Provider for Apache Airflow. Implements apache-airflow-providers-databricks package
Project description
Package apache-airflow-providers-databricks
Release: 4.0.1rc1
Provider package
This is a provider package for databricks provider. All classes for this provider package are in airflow.providers.databricks python package.
You can find package information and changelog for the provider in the documentation.
Installation
You can install this package on top of an existing Airflow 2 installation (see Requirements below for the minimum Airflow version supported) via pip install apache-airflow-providers-databricks
The package supports the following python versions: 3.7,3.8,3.9,3.10
Requirements
PIP package |
Version required |
---|---|
apache-airflow |
>=2.3.0 |
apache-airflow-providers-common-sql |
>=1.3.1 |
requests |
>=2.27,<3 |
databricks-sql-connector |
>=2.0.0, <3.0.0 |
aiohttp |
>=3.6.3, <4 |
Cross provider package dependencies
Those are dependencies that might be needed in order to use all the features of the package. You need to install the specified provider packages in order to use them.
You can install such cross-provider dependencies when installing from PyPI. For example:
pip install apache-airflow-providers-databricks[common.sql]
Dependent package |
Extra |
---|---|
common.sql |
Changelog
4.0.1
Bug Fixes
DatabricksSubmitRunOperator to support taskflow (#29840)
4.0.0
Breaking changes
The DatabricksSqlHook is now conforming to the same semantics as all the other DBApiHook implementations and returns the same kind of response in its run method. Previously (pre 4.* versions of the provider, the Hook returned Tuple of (“cursor description”, “results”) which was not compatible with other DBApiHooks that return just “results”. After this change (and dependency on common.sql >= 1.3.1), The DatabricksSqlHook returns now “results” only. The description can be retrieved via last_description field of the hook after run method completes.
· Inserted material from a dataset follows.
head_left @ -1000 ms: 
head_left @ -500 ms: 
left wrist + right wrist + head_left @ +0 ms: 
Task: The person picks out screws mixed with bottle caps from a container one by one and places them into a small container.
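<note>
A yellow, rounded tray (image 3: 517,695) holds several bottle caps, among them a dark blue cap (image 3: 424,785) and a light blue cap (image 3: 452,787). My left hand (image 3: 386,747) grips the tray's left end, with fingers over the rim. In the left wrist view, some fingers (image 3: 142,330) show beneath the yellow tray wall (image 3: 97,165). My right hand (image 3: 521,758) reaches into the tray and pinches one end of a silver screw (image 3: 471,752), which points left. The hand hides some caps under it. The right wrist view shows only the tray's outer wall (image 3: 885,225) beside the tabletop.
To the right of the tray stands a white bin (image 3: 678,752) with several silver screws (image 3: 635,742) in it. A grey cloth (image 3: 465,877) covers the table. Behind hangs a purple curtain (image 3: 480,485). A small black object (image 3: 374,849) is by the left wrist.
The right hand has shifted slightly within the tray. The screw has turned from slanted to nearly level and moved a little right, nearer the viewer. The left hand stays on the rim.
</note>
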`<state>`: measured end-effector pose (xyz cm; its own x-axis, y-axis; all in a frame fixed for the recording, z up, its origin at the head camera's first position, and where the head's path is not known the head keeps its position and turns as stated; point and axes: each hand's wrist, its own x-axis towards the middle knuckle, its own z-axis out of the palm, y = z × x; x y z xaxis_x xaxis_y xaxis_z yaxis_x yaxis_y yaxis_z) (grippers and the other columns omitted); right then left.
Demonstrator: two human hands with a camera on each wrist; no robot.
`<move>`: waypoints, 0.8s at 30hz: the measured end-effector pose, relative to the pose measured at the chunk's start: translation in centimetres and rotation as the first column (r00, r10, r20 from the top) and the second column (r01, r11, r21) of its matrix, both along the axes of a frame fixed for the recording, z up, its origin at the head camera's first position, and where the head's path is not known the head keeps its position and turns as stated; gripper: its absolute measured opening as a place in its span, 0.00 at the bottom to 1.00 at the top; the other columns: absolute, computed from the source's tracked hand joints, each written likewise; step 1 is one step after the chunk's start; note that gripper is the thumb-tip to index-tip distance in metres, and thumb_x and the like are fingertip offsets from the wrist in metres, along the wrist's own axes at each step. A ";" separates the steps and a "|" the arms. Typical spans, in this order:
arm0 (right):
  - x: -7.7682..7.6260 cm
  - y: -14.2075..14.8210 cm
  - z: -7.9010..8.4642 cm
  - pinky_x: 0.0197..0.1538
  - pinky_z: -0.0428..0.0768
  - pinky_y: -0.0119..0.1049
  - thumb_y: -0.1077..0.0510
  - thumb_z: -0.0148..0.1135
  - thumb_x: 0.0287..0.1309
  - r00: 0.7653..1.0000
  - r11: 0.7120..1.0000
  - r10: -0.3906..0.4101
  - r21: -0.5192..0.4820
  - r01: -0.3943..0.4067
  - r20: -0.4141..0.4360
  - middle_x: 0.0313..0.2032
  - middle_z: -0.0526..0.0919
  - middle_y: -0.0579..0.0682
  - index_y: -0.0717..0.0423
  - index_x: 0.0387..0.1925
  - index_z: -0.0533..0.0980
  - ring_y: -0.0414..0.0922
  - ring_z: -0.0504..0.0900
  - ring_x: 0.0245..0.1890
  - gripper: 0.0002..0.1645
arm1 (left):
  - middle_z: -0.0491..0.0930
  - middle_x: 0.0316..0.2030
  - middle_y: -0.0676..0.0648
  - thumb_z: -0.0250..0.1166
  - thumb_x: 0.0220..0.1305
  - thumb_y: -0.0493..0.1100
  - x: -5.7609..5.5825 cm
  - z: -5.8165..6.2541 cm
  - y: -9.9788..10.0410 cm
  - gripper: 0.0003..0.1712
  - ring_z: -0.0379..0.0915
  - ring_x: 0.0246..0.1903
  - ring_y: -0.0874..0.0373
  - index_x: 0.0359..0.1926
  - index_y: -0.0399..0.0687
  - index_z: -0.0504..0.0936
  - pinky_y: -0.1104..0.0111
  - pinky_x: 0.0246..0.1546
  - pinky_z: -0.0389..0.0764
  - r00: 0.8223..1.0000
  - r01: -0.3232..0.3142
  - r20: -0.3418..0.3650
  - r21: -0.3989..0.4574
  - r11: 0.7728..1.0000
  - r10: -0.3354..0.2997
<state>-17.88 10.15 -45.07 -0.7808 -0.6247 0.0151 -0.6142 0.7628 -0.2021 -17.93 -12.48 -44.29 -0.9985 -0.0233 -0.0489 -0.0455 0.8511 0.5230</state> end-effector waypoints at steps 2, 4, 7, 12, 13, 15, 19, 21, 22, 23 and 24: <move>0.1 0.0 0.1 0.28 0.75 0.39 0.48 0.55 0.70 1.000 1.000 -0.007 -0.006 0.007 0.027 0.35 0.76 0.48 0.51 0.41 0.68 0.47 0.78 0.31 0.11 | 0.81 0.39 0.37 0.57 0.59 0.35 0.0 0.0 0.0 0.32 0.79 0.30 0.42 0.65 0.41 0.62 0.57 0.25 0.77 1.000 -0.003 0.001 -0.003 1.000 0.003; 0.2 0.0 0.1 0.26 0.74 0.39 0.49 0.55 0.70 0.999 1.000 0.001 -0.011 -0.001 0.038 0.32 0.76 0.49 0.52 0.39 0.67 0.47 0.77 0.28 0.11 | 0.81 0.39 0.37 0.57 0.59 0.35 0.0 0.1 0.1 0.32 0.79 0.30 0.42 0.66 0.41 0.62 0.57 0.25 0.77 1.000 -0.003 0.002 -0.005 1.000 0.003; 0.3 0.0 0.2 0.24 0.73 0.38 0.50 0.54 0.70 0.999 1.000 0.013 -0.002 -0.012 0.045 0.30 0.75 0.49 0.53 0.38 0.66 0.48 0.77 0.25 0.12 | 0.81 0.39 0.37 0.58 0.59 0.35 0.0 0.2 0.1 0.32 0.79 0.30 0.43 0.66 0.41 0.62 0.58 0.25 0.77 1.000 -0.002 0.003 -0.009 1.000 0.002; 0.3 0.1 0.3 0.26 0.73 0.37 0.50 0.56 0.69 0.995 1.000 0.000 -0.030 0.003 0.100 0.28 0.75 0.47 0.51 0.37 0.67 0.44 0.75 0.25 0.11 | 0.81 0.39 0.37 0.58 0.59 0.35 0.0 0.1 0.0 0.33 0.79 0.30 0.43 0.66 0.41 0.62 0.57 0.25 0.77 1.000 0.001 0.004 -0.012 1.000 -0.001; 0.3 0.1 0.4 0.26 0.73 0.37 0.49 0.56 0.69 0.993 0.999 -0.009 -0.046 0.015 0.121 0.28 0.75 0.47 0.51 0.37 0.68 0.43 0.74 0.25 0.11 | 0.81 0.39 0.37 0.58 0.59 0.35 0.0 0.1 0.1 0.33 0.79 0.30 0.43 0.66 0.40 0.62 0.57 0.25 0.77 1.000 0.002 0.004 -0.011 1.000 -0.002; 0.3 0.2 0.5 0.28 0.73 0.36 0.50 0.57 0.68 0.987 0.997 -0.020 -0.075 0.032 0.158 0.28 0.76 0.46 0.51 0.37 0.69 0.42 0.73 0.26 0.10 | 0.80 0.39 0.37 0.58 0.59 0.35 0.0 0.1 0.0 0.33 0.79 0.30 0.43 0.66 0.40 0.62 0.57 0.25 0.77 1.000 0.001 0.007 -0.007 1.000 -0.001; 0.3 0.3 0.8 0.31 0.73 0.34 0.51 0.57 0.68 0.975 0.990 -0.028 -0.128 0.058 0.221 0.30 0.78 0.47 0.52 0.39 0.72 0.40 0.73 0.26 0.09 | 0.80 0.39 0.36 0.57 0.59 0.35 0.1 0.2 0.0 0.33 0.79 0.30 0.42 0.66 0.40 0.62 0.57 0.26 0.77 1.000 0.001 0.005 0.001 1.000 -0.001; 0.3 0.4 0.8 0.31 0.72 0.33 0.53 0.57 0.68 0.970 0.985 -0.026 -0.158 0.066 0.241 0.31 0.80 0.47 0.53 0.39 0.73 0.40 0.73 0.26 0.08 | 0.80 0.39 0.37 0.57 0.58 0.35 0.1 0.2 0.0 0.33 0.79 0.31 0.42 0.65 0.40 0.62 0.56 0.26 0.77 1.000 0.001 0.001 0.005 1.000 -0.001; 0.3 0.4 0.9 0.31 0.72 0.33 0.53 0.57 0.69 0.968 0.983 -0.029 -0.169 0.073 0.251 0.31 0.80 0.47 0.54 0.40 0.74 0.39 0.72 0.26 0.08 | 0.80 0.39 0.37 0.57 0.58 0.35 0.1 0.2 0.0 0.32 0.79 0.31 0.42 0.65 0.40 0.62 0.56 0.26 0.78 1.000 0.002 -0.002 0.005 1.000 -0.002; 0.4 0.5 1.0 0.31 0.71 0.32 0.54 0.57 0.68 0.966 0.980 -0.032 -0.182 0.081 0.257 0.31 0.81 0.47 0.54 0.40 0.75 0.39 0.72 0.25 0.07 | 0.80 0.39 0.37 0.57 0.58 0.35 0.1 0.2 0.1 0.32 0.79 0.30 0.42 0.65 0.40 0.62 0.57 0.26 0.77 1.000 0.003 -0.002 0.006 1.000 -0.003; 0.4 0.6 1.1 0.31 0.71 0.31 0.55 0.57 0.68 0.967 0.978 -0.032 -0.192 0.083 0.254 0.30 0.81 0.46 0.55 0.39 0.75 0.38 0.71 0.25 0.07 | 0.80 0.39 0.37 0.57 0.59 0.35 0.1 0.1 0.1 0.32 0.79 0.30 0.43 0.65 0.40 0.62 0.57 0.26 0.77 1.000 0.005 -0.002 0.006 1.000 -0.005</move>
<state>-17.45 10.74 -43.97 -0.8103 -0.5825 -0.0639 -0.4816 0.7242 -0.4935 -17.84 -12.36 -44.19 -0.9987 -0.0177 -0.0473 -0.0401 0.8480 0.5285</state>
That makes the DatabricksSqlHook suitable for generic SQL operator and detailed lineage analysis.
If you had custom hooks or used the Hook in your TaskFlow code or custom operators that relied on this behaviour, you need to adapt your DAGs.
The Databricks DatabricksSQLOperator is also more standard and derives from common SQLExecuteQueryOperator and uses more consistent approach to process output when SQL queries are run. However in this case the result returned by execute method is unchanged (it still returns Tuple of (“description”, “results”) and this Tuple is pushed to XCom, so your DAGs relying on this behaviour should continue working without any change.
Fix errors in Databricks SQL operator introduced when refactoring (#27854)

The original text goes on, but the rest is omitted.